Homelessness has long been a staple of American cities, as heartbreaking and gut wrenching of a notion as that is. I can’t remember a time where I strolled through even a small city without being panhandled for a little change. As uncomfortable as those scenarios can be (ever since I’ve realized peanut butter regularly costs around six dollars, I feel a little queasy about giving money to strangers), it’s definitely an issue that tugs at the heartstrings. Just a few months ago, I accidentally left my car unlocked only to wake up to my passenger seat so far back that either a) I was preparing for an outer space takeoff that slipped my mind or b) it served as a cot for a homeless person overnight. Even though they stole my bag of stocking stuffers, I secretly hoped they would be able to make ends meet with my collection of bacon bandages, peach rings and socks. Luckily, there are people out there who are deliberately working towards finding places to sleep (and more) for the homeless.
One of the most interesting project initiatives that has come about in the last few years is the “Homeless Homes Project”. California-based artist Gregory Kloehn started the project. Before Kloehn started this unique venture, he was regularly sculpting expensive pieces for wealthy art collectors. After some time as an artist, Kloehn came to the realization that his pricy sculptures were just sitting in wealthy people’s homes. It was then that the artist decided he needed to work towards making a meaningful change. Initally, Kloehn was inspired by the home environmental movement and began building and selling non-traditional houses in the form of mobile shelters for people in need.
The catch? Kloehn builds all of the shelters out of trash. His homes are only about the size of a sofa, but often come with comfort luxuries such as a pitched roof to keep out the rain and wheels that allow the home to be mobile. Kloehn mostly uses illegally dumped trash that has piled up in the streets of a semi-industrial area, called West Oakland.
Not convinced that a house made of banana peels and chewed bubble gum could be considered ‘home’? Not to worry. Kloehn is creative in his uses. He has frequently used discarded wood pallets for a foundation, with extras such as windows, mirrors and cup holders. Several of the completed homes have been insulated using discarded pizza delivery bags.
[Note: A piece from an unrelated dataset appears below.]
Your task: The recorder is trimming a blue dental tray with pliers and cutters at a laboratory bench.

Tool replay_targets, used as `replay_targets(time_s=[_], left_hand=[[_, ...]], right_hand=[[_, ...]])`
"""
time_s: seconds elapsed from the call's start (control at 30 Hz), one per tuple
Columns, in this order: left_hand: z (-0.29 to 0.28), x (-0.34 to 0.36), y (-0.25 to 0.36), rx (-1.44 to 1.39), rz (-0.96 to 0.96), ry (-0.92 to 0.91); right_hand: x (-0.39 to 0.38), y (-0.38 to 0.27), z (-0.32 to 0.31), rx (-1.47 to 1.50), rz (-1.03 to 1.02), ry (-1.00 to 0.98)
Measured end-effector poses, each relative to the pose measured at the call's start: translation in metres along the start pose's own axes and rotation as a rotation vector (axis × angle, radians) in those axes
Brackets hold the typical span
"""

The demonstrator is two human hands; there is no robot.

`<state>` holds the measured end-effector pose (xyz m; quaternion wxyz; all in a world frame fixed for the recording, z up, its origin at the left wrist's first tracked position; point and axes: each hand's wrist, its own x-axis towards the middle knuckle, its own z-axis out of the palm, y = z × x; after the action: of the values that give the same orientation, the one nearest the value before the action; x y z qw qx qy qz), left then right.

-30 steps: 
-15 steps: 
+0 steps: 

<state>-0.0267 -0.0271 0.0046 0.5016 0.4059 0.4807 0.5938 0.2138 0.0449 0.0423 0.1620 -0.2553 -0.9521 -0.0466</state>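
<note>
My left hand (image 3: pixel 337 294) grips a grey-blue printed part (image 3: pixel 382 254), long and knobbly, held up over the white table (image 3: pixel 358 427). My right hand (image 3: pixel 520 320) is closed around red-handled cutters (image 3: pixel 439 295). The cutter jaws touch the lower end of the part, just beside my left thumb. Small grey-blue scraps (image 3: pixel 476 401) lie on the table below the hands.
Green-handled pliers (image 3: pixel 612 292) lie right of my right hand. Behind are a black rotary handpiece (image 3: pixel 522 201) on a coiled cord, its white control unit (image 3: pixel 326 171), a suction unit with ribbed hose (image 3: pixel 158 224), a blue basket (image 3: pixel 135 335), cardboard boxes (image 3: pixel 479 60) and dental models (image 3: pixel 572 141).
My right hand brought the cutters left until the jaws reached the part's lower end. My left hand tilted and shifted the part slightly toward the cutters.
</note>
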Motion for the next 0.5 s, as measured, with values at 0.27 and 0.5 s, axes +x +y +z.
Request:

Kloehn has even gone so far as to live in a tiny structure himself. In 2011, he was living in New York City in a home made from a steel dumpster. At the time, he had put about $4,000 into his 6-feet by 6-feet living quarters (imagine the size of a camping tent). The artist revealed to the media that he had the space shipped from Oakland to New York City and stays there with his wife whenever they’re in town. Kudos to that woman for fitting her shoes, body, and man into a 6 ft x 6 ft space.
As Kloehn’s concept began to spread via word of mouth, he found himself inundated with people willing to help the cause. Between money donations, material donations, work-space, and builders lending a hand, the community was behind him in full force.Wonder, a homeless woman Kloehn had known for several years, was delighted with her new humble abode. Wonder previously occupied a tarp draped over a couch. When she saw her new home, she said “this is the best home I’ve had in five years.”
Homeless people throughout Oakland appreciated the 43-year old artist’s work. Beyond the Homeless Homes Project, Kloehn sells homes, bars, and restaurants made of shipping containers, many of which have ended up in the Red Hook area of Brooklyn, New York.
“I kind of think if you’re putting so much effort into something it would be nice if it did something”, the artist said when asked to speak further regarding his inspiration. Since the project gained traction in early 2014, Kloehn has simplified his process to be able to craft homes quicker and using less materials. Although he has no plans to provide housing for Oakland’s entirety of homeless people, he also has no plans to stop building (and giving). He has self-published a book titled “Homeless Architecture” that shares observations of the homeless shanties he has seen in his neighborhood.
Reading about Kloehn and his creative approach at giving back left me with some serious guilt. I mean, I wish I could turn my trash into something cool. While I’m caught up trying to find excuses for why I missed what was supposed to be a “nothing but net” trashcan shot (frequently used: the air conditioning blew it the wrong way), it is thrilling to know that others see potential in what has been trashed.